----- MATERIAL PROVIDED

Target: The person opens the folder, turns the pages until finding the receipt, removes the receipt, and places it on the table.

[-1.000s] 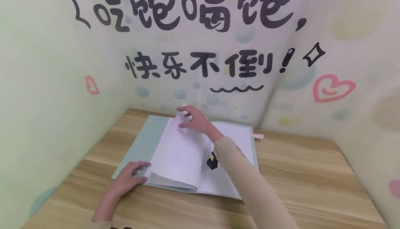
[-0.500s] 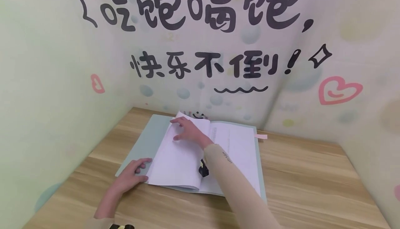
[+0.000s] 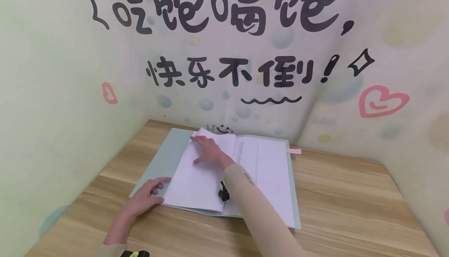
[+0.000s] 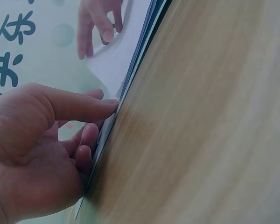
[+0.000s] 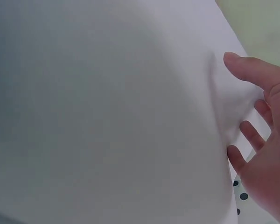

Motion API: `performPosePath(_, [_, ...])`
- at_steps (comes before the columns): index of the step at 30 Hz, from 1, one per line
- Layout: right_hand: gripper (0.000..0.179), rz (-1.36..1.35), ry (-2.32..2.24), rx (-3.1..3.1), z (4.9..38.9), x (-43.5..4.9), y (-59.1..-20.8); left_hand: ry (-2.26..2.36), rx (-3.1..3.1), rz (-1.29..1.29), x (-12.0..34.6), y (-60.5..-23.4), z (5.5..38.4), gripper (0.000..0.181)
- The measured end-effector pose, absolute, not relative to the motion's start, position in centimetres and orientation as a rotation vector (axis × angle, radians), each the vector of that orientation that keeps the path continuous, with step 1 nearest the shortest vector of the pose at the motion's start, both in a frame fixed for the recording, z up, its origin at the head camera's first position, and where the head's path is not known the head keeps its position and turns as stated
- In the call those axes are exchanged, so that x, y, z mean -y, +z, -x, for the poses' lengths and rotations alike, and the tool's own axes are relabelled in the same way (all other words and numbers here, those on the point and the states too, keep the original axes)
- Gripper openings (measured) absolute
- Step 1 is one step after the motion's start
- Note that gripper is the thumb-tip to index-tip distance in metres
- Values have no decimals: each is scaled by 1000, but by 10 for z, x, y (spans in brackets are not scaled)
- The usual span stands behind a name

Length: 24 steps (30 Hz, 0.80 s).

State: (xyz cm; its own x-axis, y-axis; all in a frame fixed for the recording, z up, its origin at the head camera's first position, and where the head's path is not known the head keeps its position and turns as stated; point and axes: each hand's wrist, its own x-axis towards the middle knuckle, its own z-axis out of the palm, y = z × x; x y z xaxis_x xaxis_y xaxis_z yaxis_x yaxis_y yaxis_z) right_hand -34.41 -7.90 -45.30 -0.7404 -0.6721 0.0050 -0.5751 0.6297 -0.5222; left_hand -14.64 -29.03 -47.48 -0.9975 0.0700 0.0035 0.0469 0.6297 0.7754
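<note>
A booklet with a pale blue cover [image 3: 159,161] lies spread on the wooden table. Its left white page [image 3: 193,190] is slightly lifted at the top, while the right page [image 3: 273,179] carries columns of small print. My right hand [image 3: 208,150] rests its spread fingers on the upper part of the left page; the right wrist view has its fingertips along a curved sheet [image 5: 130,116]. At the booklet's lower left, my left hand [image 3: 143,198] lies over the cover, fingers loosely bent. Its thumb [image 4: 86,107] touches the page edge near the bottom corner.
A pink tab [image 3: 294,151] sticks out from the booklet's right side. Wood tabletop [image 3: 350,202] extends to the right. Behind stands a wall [image 3: 217,42] printed with large dark characters, hearts and dots. Black devices sit at both wrists.
My right hand has brought the sheet down to the left and slid slightly nearer me; the left page now lies flatter. My left hand has stayed at the lower left corner.
</note>
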Motion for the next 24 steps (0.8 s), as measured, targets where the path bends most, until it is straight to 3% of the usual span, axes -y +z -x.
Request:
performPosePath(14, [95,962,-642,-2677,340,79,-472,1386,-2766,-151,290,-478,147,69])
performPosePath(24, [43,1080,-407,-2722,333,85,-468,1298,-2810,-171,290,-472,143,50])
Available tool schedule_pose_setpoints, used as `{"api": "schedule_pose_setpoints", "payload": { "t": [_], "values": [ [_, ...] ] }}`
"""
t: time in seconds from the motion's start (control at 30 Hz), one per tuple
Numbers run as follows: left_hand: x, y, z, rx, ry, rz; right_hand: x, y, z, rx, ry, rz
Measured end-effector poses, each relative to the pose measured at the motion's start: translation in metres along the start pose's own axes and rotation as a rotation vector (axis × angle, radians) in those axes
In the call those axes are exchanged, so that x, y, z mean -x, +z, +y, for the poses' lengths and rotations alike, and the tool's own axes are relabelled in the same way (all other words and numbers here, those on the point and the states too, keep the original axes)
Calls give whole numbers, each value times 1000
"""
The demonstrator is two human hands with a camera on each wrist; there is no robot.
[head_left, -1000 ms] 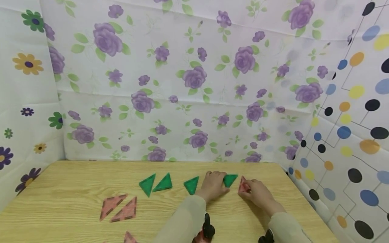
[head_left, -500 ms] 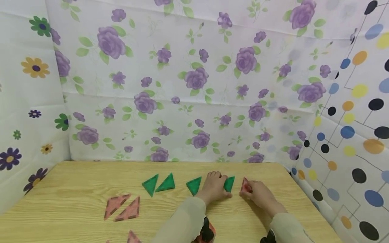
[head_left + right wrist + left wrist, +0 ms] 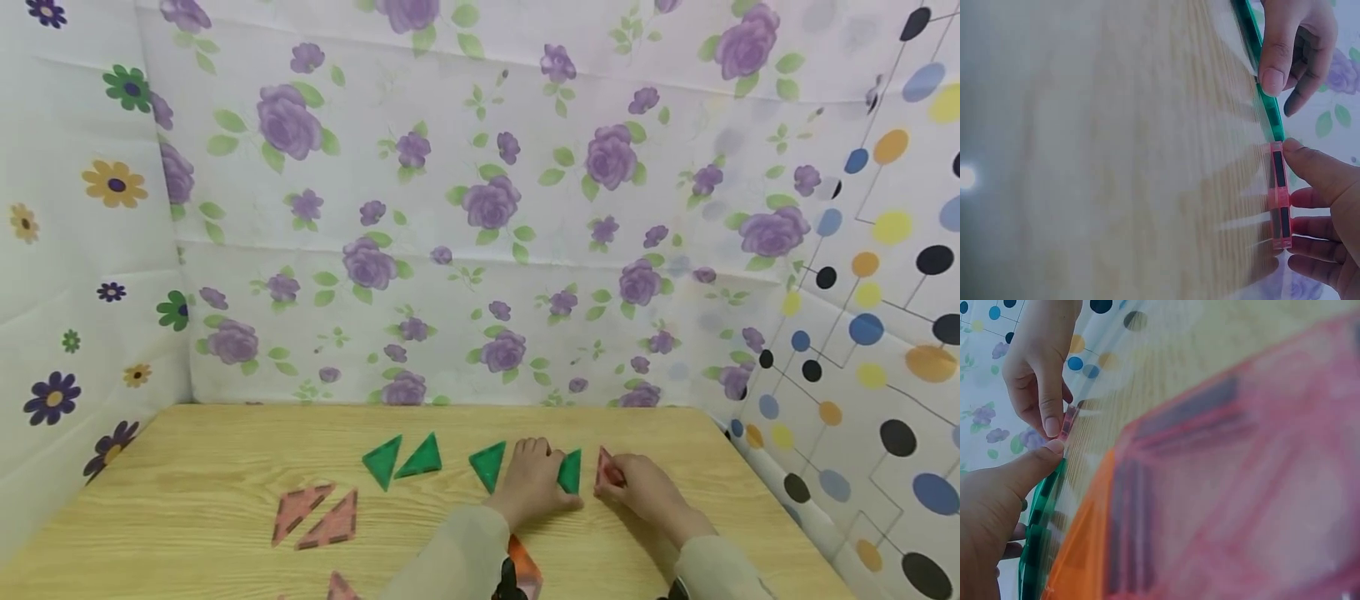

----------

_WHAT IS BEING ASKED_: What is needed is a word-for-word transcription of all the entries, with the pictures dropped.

_SOLUTION FOR THIS TASK_:
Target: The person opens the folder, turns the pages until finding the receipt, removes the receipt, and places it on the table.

[-1.000s] 
[-0.500s] 
[+0.000s] 
[+0.000s] 
[+0.000s] 

Motion API: `performPosePath(_, [_, ...])`
- at_steps (comes before the columns): index of the step at 30 Hz, from 1, one per line
- Layout: right_hand: gripper (0.000..0.179), rz (-1.36..1.35), ry (-2.32..2.24), rx (-3.1..3.1), z (4.9..38.9), x (-43.5..4.9), y (-59.1..-20.8); left_hand: ry (-2.26..2.36), rx (-3.1..3.1), rz (-1.29..1.29), x (-12.0..34.6), y (-60.5..-23.4), z (5.5..38.4), gripper (0.000..0.181)
- The measured end-effector pose, absolute, not relative to the motion's start, position in centimetres and orientation as a rotation vector (axis × angle, radians), each the vector of that orientation that keeps the path continuous, with step 1 nearest the shortest vector of the pose at the motion's start, both in a frame fixed for the recording, z up, its origin at the head camera's first position, and where the head's path is not known the head keeps its position and turns as stated
- In the call those axes are exchanged, so that x, y, z mean -y, +z, -x, for the poses' lengths and rotations alike, and the tool's own axes are relabelled in the same way (all other words and numbers here, those on the point and the states too, keep the original axes)
- Gripper openings (measured) absolute
- Step 1 is one step after the motion's start
- Note that gripper is the thumb-tip to index-tip distance in metres
- Values have no decimals: each is scaled by 1000, but by 10 for z, x, y (spans in brackets are not scaled)
- The usual span stands behind a name

Length: 24 steps (30 Hz, 0.80 s).

State: (xyz cm; its own x-axis, y-axis; all in a frame fixed for the recording, z up, its origin at the head camera's first position, and where the head's path is not known the head keeps its position and turns as stated; point and axes: each hand's wrist, its own x-axis towards the middle knuckle, its own z-axis out of the palm, y = z × x; x y z xaxis_x xaxis_y xaxis_z yaxis_x yaxis_y yaxis_z) right_hand -34.41 -7.90 -45.30 -0.7404 -0.6721 0.0050 -0.5751 0.6297 -0.5222; left_hand -14.64 -29.03 -47.48 -0.9975 0.0700 0.0035 0.0469 0.6297 0.7754
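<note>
A booklet with a pale blue cover [image 3: 159,161] lies spread on the wooden table. Its left white page [image 3: 193,190] is slightly lifted at the top, while the right page [image 3: 273,179] carries columns of small print. My right hand [image 3: 208,150] rests its spread fingers on the upper part of the left page; the right wrist view has its fingertips along a curved sheet [image 5: 130,116]. At the booklet's lower left, my left hand [image 3: 143,198] lies over the cover, fingers loosely bent. Its thumb [image 4: 86,107] touches the page edge near the bottom corner.
A pink tab [image 3: 294,151] sticks out from the booklet's right side. Wood tabletop [image 3: 350,202] extends to the right. Behind stands a wall [image 3: 217,42] printed with large dark characters, hearts and dots. Black devices sit at both wrists.
My right hand has brought the sheet down to the left and slid slightly nearer me; the left page now lies flatter. My left hand has stayed at the lower left corner.
</note>
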Motion for the next 24 steps (0.8 s), as measured, targets where the path bends most, until it is straight to 3% of the usual span, axes -y +z -x.
Request:
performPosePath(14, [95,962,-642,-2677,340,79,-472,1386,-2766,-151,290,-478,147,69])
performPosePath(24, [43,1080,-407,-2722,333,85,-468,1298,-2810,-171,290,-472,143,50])
Available tool schedule_pose_setpoints, used as `{"api": "schedule_pose_setpoints", "payload": { "t": [_], "values": [ [_, ...] ] }}`
"""
t: time in seconds from the motion's start (control at 30 Hz), one per tuple
Numbers run as follows: left_hand: x, y, z, rx, ry, rz; right_hand: x, y, z, rx, ry, rz
Measured end-effector poses, each relative to the pose measured at the motion's start: translation in metres along the start pose's own axes and rotation as a rotation vector (axis × angle, radians) in those axes
In the call those axes are exchanged, so that x, y, z mean -x, +z, +y, for the poses' lengths and rotations alike, and the tool's own axes are relabelled in the same way (all other words and numbers here, those on the point and the states too, keep the original axes)
Calls give whole numbers, each value times 1000
"""
The demonstrator is two human hands with a camera on each wrist; there is no robot.
[head_left, -1000 ms] 
[head_left, -500 ms] 
[head_left + right wrist + left wrist, +0 ms] 

Above is the complete output.